My own assessment of Silman's material is that while it has rich instructive content, I find the style of presentation (cynical, demeaning of the players at times) unappealing. It also lacks focus at times.
I agree that the more comprehensive works such as Dvoretsky's Endgame Manual and Averbakh's Chess Endings: Essential Knowledge should be left until you're at least 2000 ELO. I would also recommend using them sparingly; some of the topics are too arcane to be useful (such as K+R+f-pawn+h-pawn vs K+R, or K+B+N vs K). But by that time, you could just get Fundamental Chess Endings by Müller and Lamprecht, and you'd be set for life.

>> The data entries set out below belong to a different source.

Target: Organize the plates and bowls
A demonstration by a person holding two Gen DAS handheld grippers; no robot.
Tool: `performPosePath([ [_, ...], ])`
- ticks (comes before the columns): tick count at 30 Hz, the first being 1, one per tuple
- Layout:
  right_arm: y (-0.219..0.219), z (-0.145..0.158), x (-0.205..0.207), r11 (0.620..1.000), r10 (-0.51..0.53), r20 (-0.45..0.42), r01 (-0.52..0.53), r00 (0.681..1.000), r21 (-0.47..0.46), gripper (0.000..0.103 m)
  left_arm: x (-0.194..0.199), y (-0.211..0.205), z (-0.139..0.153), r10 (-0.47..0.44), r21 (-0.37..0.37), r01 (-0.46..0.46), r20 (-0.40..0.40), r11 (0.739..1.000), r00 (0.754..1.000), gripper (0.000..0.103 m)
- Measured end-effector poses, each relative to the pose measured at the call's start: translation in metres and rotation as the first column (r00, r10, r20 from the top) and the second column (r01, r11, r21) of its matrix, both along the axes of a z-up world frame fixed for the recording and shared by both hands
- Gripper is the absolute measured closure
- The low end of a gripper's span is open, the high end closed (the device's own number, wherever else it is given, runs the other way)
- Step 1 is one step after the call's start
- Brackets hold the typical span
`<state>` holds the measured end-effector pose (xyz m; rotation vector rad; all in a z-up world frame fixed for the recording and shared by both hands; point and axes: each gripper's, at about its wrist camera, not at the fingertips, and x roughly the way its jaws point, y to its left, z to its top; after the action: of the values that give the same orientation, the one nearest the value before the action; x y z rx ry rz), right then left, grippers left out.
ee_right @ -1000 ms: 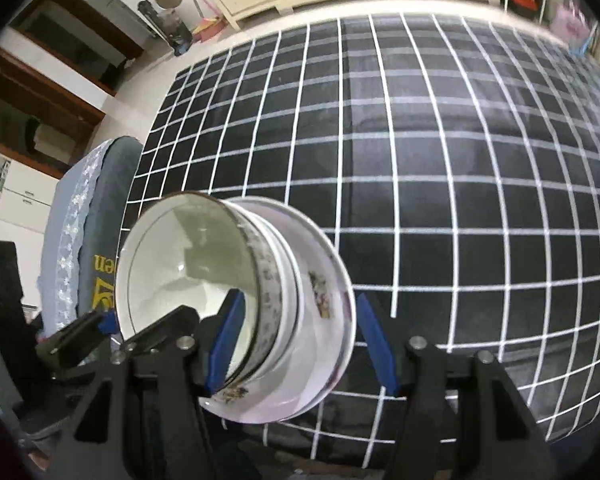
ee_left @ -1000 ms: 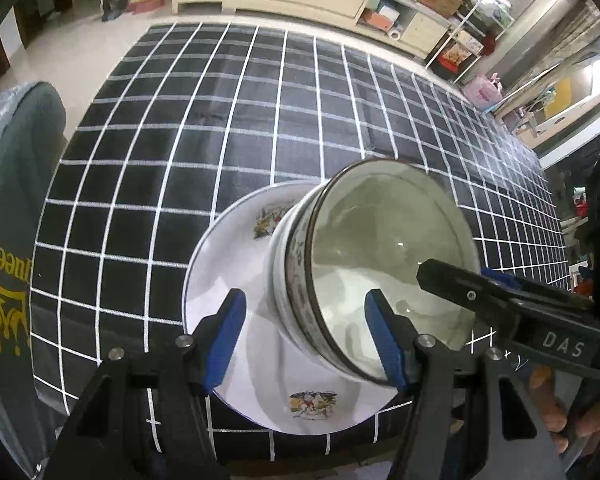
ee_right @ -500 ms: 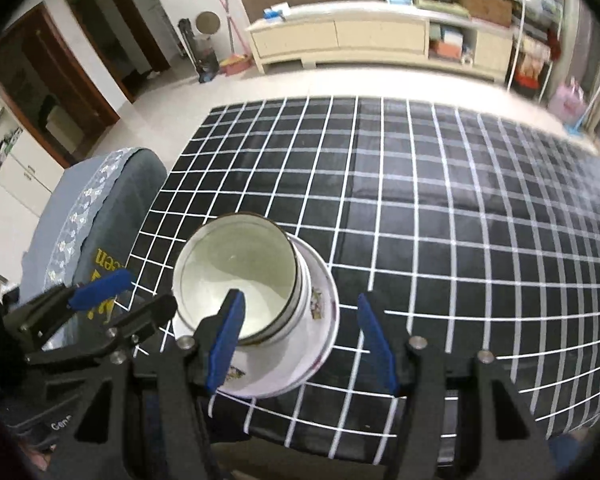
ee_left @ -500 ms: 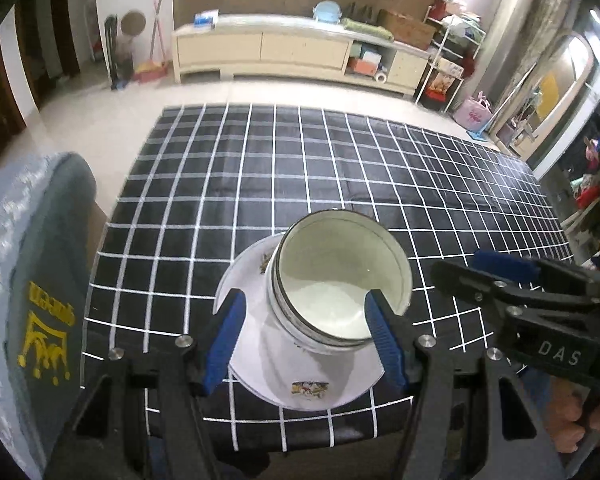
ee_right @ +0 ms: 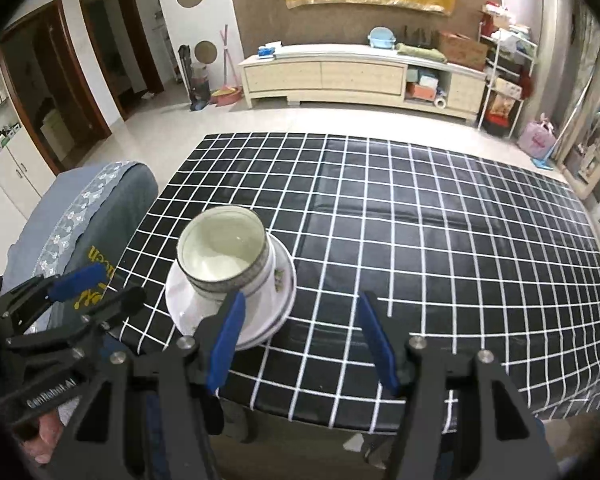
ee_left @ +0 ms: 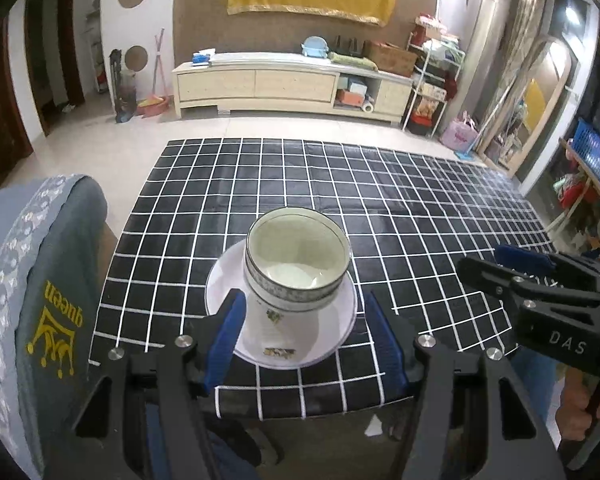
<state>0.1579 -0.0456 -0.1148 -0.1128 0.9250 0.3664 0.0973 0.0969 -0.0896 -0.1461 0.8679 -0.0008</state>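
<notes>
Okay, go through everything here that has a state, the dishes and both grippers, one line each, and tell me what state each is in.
bowls: nested in a stack, upright, empty, standing on the plate.
plate: flat on the checked tablecloth near its front edge, under the bowls.
left gripper: open, holding nothing, clear of the dishes.
right gripper: open, holding nothing, beside the stack.

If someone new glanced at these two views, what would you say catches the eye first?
Most striking is the stack of bowls standing on a white plate near the front edge of the black checked tablecloth. Both tools, the left tool and the right tool, hover open above the table edge with nothing between their blue pads. A grey chair cover with yellow lettering sits to the left of the table.
</notes>
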Motion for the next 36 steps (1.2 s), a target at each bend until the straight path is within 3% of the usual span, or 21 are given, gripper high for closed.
performPosePath([
  [10, -0.019, 0.018, -0.043, 1.0, -0.009, 0.099, 0.01, 0.995, -0.014, 0.04, -0.046, -0.015, 0.023, 0.0, 0.024, -0.003, 0.106, 1.0, 0.994, 0.043],
  [14, -0.024, 0.025, -0.056, 1.0, -0.012, 0.131, 0.013, 0.991, -0.009, 0.028, -0.063, -0.026, 0.028, -0.011, 0.063, 0.002, 0.144, 0.998, 0.989, 0.043],
  [18, -0.028, 0.03, -0.078, 1.0, -0.006, 0.19, 0.009, 0.982, -0.014, 0.023, -0.076, -0.03, 0.033, -0.015, 0.036, 0.01, 0.146, 0.999, 0.989, 0.035],
  [19, -0.029, 0.032, -0.082, 1.0, -0.009, 0.2, 0.013, 0.98, -0.016, 0.018, -0.079, -0.029, 0.034, -0.021, 0.018, 0.019, 0.148, 1.0, 0.989, 0.033],
  [20, -0.03, 0.033, -0.085, 1.0, -0.018, 0.214, 0.023, 0.977, -0.02, 0.012, -0.083, -0.03, 0.036, -0.024, 0.013, 0.022, 0.157, 1.0, 0.987, 0.023],
  [23, -0.033, 0.037, -0.095, 1.0, -0.015, 0.253, 0.018, 0.967, -0.009, 0.002, -0.093, -0.036, 0.04, -0.025, 0.049, 0.016, 0.205, 0.999, 0.978, 0.02],
  [28, -0.038, 0.039, -0.106, 0.999, -0.027, 0.273, 0.035, 0.962, -0.026, 0.0, -0.102, -0.042, 0.04, -0.042, 0.063, 0.028, 0.229, 0.998, 0.973, 0.01],
  [29, -0.04, 0.039, -0.106, 0.999, -0.034, 0.27, 0.042, 0.962, -0.024, 0.0, -0.103, -0.043, 0.039, -0.048, 0.07, 0.033, 0.227, 0.997, 0.973, 0.001],
  [36, -0.05, 0.041, -0.115, 0.997, -0.079, 0.289, 0.082, 0.954, -0.001, 0.0, -0.106, -0.05, 0.039, -0.026, 0.097, 0.003, 0.234, 0.995, 0.972, 0.0],
])
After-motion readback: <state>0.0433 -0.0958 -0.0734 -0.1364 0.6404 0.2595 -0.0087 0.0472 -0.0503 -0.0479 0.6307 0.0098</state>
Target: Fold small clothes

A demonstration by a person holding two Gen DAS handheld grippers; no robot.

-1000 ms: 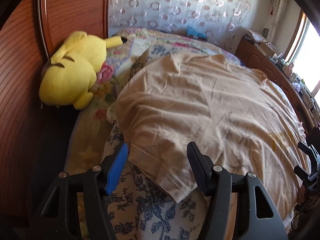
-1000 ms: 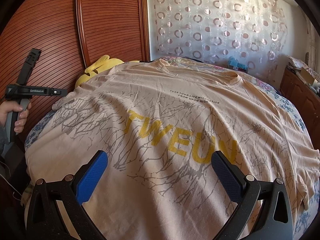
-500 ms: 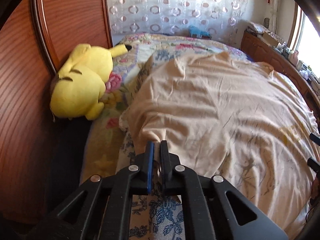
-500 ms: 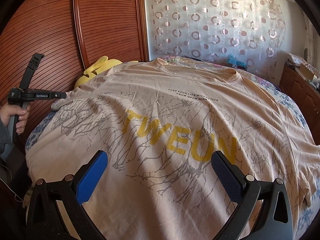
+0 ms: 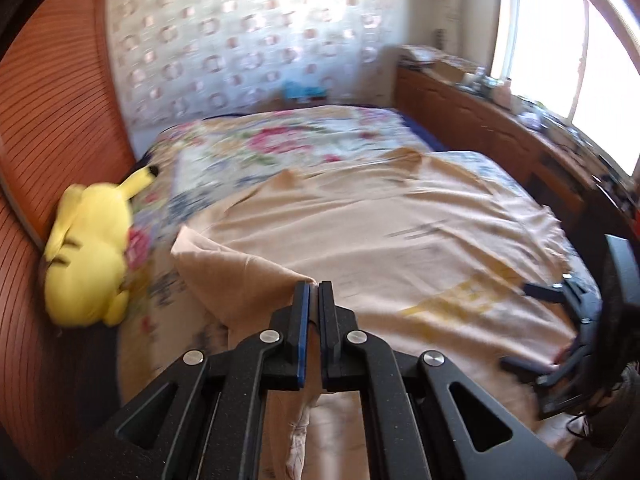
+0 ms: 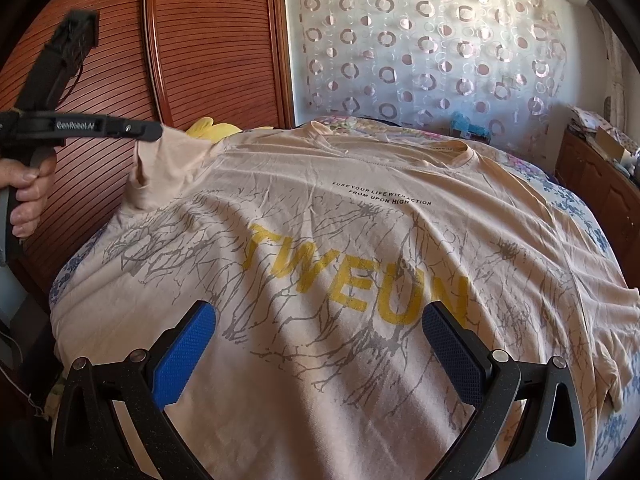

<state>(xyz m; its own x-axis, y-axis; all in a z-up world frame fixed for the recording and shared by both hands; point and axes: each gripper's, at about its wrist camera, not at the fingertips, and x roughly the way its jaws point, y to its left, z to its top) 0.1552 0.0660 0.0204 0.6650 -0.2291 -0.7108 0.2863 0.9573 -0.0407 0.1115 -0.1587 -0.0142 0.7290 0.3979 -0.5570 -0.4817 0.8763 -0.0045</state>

If you haven't made a purchase yet, for more depth I'd invite you to consider Starting Out: Pawn Endgames, Starting Out: Minor Piece Endgames and Starting Out: Rook Endgames by Everyman Publishing. All are available in a Kindle edition at Amazon for about $10. Used paperback copies are very reasonably priced as well. I believe the Rook book is still in publication, but Everyman doesn't seem to be selling the other two anymore.
If you want to limit yourself to just one book, then I would also encourage you to check out James Howell's Essential Chess Endings. Howell is a chess coach who was frustrated with the unsuitability of the available endgame manuals for teaching aspiring tournament players. His book is readable, uses actual games, and emphasizes strategic themes for each type of endgame. Enjoyable and effective. It's (sadly) only available at a reasonable price as a Kindle book on Amazon (the used copies are a goldmine, apparently).